* _TASK DETAILS_:
Write out the listing exactly, dropping any picture it contains.

* _THE DATA_:
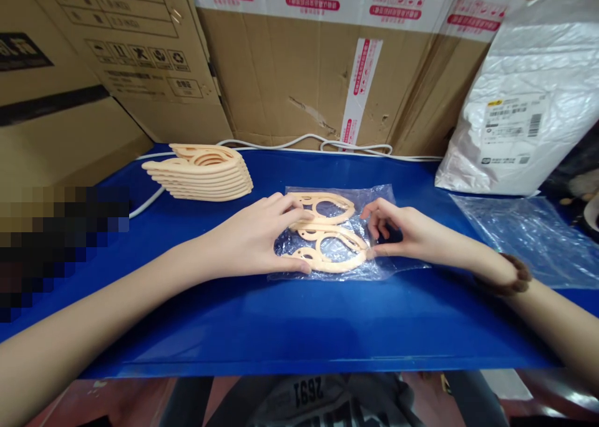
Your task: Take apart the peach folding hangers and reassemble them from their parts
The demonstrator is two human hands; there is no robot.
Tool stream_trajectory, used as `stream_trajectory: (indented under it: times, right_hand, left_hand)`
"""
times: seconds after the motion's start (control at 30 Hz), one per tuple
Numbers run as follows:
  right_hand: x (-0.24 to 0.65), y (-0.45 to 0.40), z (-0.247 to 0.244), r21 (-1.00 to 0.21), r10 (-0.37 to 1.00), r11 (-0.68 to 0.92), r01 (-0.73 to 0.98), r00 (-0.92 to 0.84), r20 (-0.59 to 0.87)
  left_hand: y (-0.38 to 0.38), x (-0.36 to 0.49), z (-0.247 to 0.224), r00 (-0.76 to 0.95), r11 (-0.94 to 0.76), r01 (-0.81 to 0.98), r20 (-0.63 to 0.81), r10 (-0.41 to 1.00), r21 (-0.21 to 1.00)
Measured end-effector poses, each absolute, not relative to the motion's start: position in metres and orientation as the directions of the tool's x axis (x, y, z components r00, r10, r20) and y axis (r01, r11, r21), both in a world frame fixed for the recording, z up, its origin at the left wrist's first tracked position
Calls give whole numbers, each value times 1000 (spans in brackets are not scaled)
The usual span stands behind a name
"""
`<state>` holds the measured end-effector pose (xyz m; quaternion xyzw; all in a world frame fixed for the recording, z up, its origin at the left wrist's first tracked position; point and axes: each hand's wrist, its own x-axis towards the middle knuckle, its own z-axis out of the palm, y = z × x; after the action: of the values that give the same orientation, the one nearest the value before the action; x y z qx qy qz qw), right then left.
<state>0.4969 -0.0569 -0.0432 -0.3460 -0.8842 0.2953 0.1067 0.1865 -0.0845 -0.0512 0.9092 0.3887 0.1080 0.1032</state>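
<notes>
Head view: left hand (253,236) clasps the beige pieces (334,268) to its right, apparently steadying them on or inside the clear bag (377,196), while right hand (402,230) curls at their far tips, grip impossible to tell.

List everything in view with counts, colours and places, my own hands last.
Flat tabletop: one, blue, centre
Large cardboard boxes: at least two, brown, behind
Printed tape strips: at least two, white and red, on cardboard
Labelled plastic parcel bag: one, white, back right
Thin cable: at least one, white, back
Stack of curved openwork pieces: one, beige, back left
Flat curved openwork pieces: at least two, beige, centre
Thin plastic bag: one, clear, around or under those pieces, unclear which
Crinkled plastic film: count unclear, clear, right
Printed cloth garment: one, grey, below the tabletop
Fuzzy round wristband: one, brown, right wrist
Left hand: one, bare, on the pieces
Right hand: one, bare, at their right end
</notes>
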Motion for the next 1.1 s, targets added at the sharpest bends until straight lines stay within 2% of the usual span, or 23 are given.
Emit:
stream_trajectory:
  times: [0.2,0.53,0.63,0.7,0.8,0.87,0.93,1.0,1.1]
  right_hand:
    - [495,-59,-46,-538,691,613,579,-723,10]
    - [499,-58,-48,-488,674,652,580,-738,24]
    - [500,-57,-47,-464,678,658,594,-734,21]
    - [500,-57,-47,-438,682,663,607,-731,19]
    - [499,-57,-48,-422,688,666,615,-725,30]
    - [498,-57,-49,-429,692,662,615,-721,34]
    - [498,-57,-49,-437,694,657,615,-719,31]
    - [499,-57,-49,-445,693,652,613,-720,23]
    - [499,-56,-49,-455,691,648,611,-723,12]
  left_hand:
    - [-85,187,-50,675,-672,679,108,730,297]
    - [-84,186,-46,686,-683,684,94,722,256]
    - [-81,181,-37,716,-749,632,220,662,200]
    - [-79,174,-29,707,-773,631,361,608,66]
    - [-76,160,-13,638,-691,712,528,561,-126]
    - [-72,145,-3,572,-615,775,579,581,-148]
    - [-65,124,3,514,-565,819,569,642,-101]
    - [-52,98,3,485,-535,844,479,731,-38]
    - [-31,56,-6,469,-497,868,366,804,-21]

* _PROBLEM SOLUTION_:
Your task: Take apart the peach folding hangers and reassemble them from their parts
The demonstrator is two human hands; there is no robot.
Tool stream_trajectory, used as `stream_trajectory: (indented under it: times, right_hand, left_hand)`
"""
times: seconds after the motion's start (control at 30 Hz), one per tuple
Numbers run as follows:
  right_hand: x (-0.24 to 0.65), y (-0.45 to 0.40), z (-0.247 to 0.244), r21 (-1.00 to 0.21), r10 (-0.37 to 1.00), r11 (-0.68 to 0.92), r01 (-0.73 to 0.98), r00 (-0.92 to 0.84), r20 (-0.59 to 0.87)
  left_hand: y (-0.38 to 0.38), x (-0.36 to 0.49), z (-0.247 to 0.224), r00 (-0.76 to 0.95), r11 (-0.94 to 0.76), r01 (-0.81 to 0.98), r20 (-0.63 to 0.81), r10 (-0.41 to 1.00), r21 (-0.21 to 1.00)
Measured end-effector poses, each absolute, not relative to the motion's start: position in metres and orientation as the directions of the tool's x axis (x, y, z components r00, r10, r20) and y axis (r01, r11, r21), both in a world frame fixed for the recording, z up, its origin at the left wrist's first tracked position
Calls give whole numbers, each value times 1000 (spans in brackets are not scaled)
The usual span stands behind a name
"""
`<state>` holds the measured end-effector pose (xyz m; quaternion xyzw; all in a world frame fixed for the recording, z up, its origin at the left wrist's first tracked position; point and axes: each hand's wrist, its own x-axis towards the middle knuckle, its own z-axis out of the palm, y = z × x; after the action: of the values that give the same orientation, the one nearest the value before the action; x y z qx qy qz qw), right then left.
<state>0.4969 -0.0569 -0.0432 -0.3460 -0.8842 0.2953 0.1067 0.1865 -0.0845 -0.0512 0.9092 0.3887 0.1080 0.1032</state>
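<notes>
Head view: left hand (253,236) clasps the beige pieces (334,268) to its right, apparently steadying them on or inside the clear bag (377,196), while right hand (402,230) curls at their far tips, grip impossible to tell.

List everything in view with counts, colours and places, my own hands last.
Flat tabletop: one, blue, centre
Large cardboard boxes: at least two, brown, behind
Printed tape strips: at least two, white and red, on cardboard
Labelled plastic parcel bag: one, white, back right
Thin cable: at least one, white, back
Stack of curved openwork pieces: one, beige, back left
Flat curved openwork pieces: at least two, beige, centre
Thin plastic bag: one, clear, around or under those pieces, unclear which
Crinkled plastic film: count unclear, clear, right
Printed cloth garment: one, grey, below the tabletop
Fuzzy round wristband: one, brown, right wrist
Left hand: one, bare, on the pieces
Right hand: one, bare, at their right end
</notes>
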Motion for the next 1.1 s, targets added at the sharpest bends until straight lines stay within 2% of the usual span, or 23 are given.
Emit:
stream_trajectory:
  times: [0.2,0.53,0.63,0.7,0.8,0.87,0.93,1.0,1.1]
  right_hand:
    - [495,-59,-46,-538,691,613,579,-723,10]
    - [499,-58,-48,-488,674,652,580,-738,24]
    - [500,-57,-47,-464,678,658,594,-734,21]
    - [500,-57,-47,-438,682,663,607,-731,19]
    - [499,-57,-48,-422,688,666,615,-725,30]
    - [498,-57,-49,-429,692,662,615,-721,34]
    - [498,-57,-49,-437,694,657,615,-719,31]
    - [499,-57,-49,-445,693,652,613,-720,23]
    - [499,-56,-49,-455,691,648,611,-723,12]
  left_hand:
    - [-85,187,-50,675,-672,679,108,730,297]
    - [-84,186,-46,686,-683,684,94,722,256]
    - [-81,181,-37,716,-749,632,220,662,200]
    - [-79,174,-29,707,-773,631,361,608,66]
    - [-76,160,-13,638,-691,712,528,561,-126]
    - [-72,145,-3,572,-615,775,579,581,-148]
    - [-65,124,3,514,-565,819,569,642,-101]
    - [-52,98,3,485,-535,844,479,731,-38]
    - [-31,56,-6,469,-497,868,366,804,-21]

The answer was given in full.